Se determinó que el acusado aprovechó la estrecha relación de confianza que mantenía con el entorno familiar de la menor para perpetrar el engaño. De hecho, la madre de la adolescente, Melisa Heredia, reveló en una entrevista previa que tiempo atrás la familia se movilizó y realizó colectas de dinero para pagarle una fianza a Barrelier, bajo la firme creencia de que era inocente en una causa penal previa. "Ayudamos mucho a su familia en ese momento porque todos creíamos que él era inocente", lamentó la mujer.
Los mensajes de la desesperación y una coartada armada
Mientras Agostina era buscada de forma desesperada, la sospecha de la madre sobre el imputado ya era total. En un desgarrador mensaje de voz que forma parte del expediente, se escucha a Heredia implorarle piedad: “Claudio, por favor, tené piedad con mi hija... ¿A quién se la diste? Claudio, deciles que me la devuelvan, que no le hagan daño”. En el mismo registro, la mujer insistía en que él sabía perfectamente el paradero de la menor: "Yo sé que él sabe que tiene a mi hija. Que me la devuelva. Que le diga a la gente que está con él, devuélvanme a mi hija".
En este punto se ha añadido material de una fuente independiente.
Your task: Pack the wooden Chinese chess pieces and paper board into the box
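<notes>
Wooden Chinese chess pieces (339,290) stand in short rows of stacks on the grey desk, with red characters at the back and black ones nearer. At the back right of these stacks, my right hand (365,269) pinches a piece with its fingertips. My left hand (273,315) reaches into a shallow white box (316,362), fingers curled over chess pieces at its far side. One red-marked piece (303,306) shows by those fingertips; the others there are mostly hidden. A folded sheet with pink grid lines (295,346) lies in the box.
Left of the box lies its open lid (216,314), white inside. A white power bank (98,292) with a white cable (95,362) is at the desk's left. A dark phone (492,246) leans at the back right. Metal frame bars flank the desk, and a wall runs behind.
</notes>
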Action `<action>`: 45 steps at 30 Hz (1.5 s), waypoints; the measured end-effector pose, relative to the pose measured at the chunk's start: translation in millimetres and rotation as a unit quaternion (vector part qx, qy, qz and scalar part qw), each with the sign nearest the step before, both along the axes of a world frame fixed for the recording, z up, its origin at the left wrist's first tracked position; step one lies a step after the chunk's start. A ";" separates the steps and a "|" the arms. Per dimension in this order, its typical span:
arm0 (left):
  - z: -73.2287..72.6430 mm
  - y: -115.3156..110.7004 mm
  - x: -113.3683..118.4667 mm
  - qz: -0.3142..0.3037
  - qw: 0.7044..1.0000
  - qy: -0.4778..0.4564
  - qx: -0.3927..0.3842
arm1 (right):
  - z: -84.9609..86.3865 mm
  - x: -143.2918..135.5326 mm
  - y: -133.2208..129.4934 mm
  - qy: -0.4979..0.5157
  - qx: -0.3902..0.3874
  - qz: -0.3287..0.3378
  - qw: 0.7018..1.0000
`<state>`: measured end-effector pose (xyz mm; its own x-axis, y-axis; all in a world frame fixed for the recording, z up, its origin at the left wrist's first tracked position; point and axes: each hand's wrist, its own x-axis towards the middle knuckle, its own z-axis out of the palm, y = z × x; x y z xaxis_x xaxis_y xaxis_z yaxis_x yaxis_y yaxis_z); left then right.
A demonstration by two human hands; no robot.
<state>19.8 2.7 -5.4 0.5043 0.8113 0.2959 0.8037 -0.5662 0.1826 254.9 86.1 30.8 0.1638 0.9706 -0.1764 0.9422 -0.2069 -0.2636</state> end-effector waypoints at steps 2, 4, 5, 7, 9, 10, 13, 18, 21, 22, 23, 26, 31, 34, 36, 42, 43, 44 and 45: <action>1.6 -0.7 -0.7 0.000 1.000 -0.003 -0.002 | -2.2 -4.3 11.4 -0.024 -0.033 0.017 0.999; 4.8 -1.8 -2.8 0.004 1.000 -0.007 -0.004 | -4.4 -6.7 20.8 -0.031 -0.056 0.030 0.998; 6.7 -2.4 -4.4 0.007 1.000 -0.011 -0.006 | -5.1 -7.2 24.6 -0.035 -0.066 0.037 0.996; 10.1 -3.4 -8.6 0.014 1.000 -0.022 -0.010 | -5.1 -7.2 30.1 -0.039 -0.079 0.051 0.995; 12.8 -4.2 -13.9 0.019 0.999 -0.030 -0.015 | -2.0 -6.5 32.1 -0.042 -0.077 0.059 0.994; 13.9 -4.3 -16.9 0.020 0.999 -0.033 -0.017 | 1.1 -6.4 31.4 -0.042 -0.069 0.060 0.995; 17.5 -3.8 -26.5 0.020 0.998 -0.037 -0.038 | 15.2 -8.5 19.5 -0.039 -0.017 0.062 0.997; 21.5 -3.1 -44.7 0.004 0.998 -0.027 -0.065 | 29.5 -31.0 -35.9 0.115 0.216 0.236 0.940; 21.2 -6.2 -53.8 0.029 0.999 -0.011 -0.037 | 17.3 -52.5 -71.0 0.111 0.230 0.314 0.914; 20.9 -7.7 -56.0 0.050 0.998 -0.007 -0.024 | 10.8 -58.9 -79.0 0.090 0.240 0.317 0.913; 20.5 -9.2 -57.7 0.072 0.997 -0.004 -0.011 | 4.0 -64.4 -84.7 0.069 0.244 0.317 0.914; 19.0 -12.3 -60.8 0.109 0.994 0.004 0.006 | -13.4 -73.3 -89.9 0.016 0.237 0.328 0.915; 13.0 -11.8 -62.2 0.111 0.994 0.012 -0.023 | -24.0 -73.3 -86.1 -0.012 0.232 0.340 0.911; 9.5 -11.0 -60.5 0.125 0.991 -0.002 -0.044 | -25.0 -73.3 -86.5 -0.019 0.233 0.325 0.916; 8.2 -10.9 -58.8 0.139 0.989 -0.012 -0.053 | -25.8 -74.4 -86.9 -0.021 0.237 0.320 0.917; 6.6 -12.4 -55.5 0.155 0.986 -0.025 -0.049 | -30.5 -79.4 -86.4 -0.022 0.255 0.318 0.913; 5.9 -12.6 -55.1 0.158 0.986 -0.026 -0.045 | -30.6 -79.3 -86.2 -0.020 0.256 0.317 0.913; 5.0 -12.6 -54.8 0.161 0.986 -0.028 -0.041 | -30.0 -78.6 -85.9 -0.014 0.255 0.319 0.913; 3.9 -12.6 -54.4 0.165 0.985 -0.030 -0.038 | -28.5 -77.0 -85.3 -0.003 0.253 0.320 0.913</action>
Paralelamente, el propio Barrelier intentaba sembrar pistas falsas para encubrir el femicidio, tal como consta en una grabación obtenida a partir de una investigación paralela que realizó el padre de la víctima. En ese audio, el detenido montó un relato ficticio detallando que Agostina lo había llamado cerca de las 22:30 para pedirle dinero para un taxi y solicitarle que la llevara a ver a un supuesto novio.
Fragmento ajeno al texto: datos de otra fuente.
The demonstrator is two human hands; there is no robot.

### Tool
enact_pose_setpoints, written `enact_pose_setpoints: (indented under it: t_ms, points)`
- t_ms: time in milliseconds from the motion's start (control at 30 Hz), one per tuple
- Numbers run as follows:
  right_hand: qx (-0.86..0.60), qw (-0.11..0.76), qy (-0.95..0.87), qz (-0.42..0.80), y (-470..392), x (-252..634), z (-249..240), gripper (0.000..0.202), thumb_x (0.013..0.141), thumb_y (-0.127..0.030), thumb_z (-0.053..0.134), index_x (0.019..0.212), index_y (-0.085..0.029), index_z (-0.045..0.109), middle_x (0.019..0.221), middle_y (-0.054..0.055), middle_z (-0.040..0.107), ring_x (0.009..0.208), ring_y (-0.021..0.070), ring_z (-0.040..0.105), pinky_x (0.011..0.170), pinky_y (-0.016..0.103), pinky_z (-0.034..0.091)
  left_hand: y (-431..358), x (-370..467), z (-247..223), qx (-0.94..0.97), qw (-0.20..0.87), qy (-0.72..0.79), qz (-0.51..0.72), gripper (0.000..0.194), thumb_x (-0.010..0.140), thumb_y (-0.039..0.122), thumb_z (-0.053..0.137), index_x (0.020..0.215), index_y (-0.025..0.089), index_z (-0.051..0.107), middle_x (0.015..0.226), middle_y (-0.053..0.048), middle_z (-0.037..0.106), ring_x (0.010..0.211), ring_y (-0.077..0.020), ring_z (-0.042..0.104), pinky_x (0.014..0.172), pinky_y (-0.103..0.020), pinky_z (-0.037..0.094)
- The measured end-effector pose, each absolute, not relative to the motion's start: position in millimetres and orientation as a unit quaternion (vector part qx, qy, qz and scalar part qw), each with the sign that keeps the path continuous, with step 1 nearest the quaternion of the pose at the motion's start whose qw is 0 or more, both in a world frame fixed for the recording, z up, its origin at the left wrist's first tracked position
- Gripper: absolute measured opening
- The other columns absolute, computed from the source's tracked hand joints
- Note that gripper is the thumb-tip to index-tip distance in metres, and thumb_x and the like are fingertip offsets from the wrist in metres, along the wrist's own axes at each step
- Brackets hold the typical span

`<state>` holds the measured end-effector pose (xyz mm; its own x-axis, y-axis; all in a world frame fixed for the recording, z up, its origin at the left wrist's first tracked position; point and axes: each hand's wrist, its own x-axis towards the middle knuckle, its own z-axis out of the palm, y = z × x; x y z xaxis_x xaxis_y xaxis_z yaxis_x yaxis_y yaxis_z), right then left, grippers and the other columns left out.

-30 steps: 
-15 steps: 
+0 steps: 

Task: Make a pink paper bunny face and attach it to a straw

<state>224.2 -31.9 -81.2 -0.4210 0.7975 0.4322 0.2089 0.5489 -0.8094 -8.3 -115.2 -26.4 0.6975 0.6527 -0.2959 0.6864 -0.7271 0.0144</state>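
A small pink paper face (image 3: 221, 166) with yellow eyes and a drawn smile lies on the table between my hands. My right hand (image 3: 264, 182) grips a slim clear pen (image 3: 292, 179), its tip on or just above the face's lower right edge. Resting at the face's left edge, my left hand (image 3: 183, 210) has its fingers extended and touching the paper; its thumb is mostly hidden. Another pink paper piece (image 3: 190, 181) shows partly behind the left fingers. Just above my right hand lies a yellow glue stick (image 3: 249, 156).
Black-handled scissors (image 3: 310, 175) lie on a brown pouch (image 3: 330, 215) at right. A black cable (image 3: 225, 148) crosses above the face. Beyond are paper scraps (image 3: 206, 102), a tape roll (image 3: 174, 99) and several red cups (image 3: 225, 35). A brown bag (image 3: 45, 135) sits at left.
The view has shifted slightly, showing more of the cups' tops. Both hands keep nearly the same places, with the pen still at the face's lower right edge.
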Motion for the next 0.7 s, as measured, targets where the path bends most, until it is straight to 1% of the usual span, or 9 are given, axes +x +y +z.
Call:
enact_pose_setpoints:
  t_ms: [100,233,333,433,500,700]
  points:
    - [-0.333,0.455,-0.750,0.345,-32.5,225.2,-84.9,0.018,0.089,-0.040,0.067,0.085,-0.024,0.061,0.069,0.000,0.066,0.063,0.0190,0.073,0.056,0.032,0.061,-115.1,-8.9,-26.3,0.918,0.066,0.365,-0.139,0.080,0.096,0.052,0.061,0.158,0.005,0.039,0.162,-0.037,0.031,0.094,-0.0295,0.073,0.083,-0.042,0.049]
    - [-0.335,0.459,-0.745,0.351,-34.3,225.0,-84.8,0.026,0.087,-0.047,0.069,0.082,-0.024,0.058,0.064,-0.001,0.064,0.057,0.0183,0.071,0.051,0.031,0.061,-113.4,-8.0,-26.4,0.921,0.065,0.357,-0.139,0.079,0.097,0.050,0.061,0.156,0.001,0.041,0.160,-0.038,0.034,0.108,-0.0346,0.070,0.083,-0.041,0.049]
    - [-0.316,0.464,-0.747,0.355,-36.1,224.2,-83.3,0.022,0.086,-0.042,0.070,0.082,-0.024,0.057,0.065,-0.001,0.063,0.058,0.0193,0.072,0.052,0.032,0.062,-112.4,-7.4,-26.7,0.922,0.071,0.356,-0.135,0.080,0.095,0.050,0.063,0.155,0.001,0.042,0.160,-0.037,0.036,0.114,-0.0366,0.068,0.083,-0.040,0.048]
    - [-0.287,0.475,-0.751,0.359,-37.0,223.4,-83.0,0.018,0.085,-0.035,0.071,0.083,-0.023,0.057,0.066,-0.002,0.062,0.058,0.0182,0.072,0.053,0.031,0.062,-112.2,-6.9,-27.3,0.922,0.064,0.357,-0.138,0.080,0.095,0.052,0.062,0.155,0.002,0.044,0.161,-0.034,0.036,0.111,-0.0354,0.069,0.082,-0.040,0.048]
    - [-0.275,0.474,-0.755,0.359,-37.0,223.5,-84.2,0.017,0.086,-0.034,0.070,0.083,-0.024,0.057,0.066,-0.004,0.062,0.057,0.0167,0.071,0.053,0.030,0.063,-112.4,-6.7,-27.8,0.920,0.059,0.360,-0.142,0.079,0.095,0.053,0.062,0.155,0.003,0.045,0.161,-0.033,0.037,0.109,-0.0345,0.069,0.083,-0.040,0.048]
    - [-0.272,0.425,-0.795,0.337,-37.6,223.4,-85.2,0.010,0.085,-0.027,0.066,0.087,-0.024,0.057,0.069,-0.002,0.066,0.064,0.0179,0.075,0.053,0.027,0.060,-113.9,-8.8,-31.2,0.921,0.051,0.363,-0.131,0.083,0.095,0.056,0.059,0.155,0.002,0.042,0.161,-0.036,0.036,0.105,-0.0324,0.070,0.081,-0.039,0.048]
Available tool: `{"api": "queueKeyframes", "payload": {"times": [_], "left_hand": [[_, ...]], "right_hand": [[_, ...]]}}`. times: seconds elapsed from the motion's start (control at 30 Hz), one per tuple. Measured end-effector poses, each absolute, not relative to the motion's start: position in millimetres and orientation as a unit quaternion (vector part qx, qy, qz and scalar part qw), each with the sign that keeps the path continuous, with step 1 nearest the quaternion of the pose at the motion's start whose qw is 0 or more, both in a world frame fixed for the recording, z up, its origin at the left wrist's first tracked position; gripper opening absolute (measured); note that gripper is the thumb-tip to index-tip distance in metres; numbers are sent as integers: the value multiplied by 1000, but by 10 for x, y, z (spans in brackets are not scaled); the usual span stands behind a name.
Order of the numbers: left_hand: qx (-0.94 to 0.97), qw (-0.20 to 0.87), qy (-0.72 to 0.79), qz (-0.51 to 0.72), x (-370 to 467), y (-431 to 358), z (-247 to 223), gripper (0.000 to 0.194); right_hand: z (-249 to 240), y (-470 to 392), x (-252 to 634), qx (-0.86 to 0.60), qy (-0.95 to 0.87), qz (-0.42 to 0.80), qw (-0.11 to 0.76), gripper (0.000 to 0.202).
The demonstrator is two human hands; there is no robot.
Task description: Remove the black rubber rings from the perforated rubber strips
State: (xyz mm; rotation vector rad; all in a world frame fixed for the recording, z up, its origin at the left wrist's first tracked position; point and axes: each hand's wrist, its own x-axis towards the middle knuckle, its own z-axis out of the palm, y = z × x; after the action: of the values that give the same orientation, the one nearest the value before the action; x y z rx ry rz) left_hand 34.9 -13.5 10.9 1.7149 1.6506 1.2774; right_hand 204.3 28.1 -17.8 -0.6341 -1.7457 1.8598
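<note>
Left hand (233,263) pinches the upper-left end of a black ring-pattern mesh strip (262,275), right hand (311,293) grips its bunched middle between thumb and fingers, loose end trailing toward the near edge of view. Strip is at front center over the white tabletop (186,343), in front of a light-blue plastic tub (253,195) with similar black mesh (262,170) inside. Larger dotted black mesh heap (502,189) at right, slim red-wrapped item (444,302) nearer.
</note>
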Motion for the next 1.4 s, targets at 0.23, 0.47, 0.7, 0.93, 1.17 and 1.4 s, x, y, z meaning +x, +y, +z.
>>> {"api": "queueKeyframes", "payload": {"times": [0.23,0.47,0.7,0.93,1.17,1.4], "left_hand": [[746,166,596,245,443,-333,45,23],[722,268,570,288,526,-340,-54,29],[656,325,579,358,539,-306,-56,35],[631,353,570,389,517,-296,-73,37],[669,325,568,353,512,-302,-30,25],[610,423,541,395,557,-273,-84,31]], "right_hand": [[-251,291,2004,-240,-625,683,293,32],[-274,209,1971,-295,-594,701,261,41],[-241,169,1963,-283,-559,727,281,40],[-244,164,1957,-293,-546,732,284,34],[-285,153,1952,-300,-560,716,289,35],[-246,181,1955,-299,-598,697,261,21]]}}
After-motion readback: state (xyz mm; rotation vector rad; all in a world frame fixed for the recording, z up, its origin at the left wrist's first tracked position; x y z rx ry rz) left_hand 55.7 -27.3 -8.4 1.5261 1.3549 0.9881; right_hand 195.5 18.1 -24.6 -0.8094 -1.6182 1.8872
“Veníamos caminando para acá, así como para la puerta de mi casa, frena un auto rojo, se sube y se va. Yo después de ahí no tengo más contacto con ella... Entonces no entiendo por qué me quedo pegado yo con todo esto”, sostenía cínicamente el sospechoso en la grabación, atribuyendo la desaparición a un pacto previo entre la víctima y el conductor de ese vehículo inexistente. Toda esta maniobra de manipulación se derrumbó por completo cuando la Justicia incorporó las filmaciones de las cámaras de seguridad que registraron los movimientos en la entrada de su vivienda y el recorrido del auto Ford Ka negro.
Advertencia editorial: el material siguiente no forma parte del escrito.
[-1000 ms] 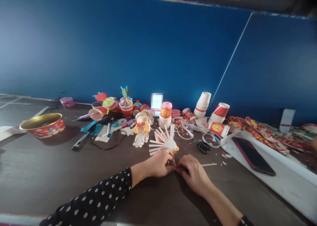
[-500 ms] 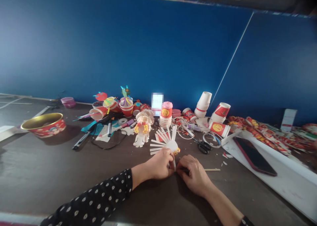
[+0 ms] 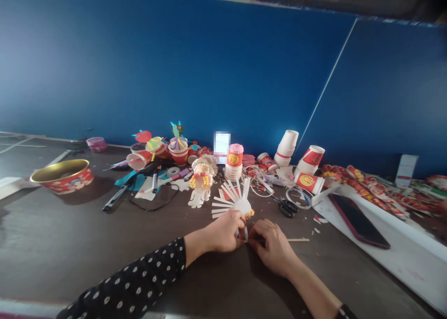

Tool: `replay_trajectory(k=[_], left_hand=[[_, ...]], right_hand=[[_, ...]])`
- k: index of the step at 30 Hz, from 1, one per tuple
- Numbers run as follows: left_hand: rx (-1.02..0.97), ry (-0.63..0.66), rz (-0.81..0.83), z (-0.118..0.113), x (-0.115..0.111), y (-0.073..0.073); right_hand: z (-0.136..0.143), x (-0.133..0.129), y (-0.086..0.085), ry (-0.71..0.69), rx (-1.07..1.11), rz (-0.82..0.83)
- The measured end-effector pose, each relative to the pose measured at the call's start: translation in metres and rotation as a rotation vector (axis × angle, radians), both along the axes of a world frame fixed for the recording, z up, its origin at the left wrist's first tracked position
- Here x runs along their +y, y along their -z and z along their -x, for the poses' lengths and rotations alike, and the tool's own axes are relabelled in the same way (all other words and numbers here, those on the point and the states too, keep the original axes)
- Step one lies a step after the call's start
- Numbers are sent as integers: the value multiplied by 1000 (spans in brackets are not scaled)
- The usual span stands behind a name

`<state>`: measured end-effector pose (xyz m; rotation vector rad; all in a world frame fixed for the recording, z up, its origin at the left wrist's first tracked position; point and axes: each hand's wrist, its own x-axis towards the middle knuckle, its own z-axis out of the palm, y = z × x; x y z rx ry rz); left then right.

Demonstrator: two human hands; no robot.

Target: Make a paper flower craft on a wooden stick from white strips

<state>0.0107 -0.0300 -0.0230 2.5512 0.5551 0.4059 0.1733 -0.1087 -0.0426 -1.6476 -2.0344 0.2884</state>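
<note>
A white paper cup cut into strips (image 3: 241, 205) lies fanned out flat on the dark table, a small yellow piece at its right edge. My left hand (image 3: 226, 229) pinches the near side of it, fingers closed on a strip that points toward me. Just to the right, my right hand (image 3: 274, 247) is closed, its fingertips at the end of that strip. A thin pale stick (image 3: 299, 240) passes under these fingers and sticks out to the right; its near end is mostly hidden.
Behind the fan stand a cut white paper figure (image 3: 201, 181) and a stack of cups (image 3: 234, 163). Black scissors (image 3: 288, 209) lie to the right, near a phone (image 3: 359, 221) in a white tray (image 3: 415, 268). At the left is a red bowl (image 3: 66, 183).
Both hands stay almost in place. The stick has shifted very slightly to the left along with my right fingers.
</note>
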Motion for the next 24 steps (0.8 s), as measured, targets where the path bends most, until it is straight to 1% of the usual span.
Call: replay_trajectory(k=[3, 8, 12, 15, 20, 24], left_hand=[[-12, -21, 15, -1, 0, 1], [-21, -113, 26, -3, -1, 4], [-12, -155, 39, -6, -3, 6], [-15, -181, 59, -7, -2, 8], [-33, -164, 53, -7, -1, 11], [-25, -172, 49, -6, -2, 9]], right_hand=[[1, 0, -1, 21, -13, 14], [2, 2, -3, 34, 2, 44], [1, 3, -2, 40, 24, 45], [-1, 2, 0, 17, 49, 20], [-3, -1, 4, -63, 73, -82], [-3, -4, 6, -68, 41, -112]])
El violento antecedente que la Justicia ignoró
La investigación sobre el perfil del presunto femicida arrojó luz sobre un oscuro y peligroso prontuario. Barrelier, quien actualmente se desempeñaba en el área de Tránsito de la Municipalidad de Córdoba a través de la empresa de seguridad tercerizada Squad Security, ya había estado tras las rejas. El 6 de mayo de 2025 fue arrestado tras una denuncia de su expareja por privación ilegítima de la libertad calificada. Aunque estuvo 20 días en prisión por este presunto secuestro, obtuvo la libertad ambulatoria bajo fianza y la obligación de presentarse mensualmente en la fiscalía, una pauta de conducta que mantuvo formalmente hasta mayo de este año.
Los detalles de aquel episodio previo añaden una cuota de horror al caso actual. Un comerciante del barrio Cofico, vecino de la cuadra donde residía el imputado, relató haber sido testigo directo de la fuga de aquella víctima en 2025: “De atrás salió corriendo una chica. Estaba desnuda, tenía solamente una bombacha y unas cintas en las muñecas. Salió pidiendo ayuda”, describió el testigo. A pesar de la gravedad de aquella escena y del inicio del expediente penal, la falta de profundización en las pruebas le permitió al agresor permanecer libre, un beneficio judicial que precedió al trágico desenlace de Agostina Vega.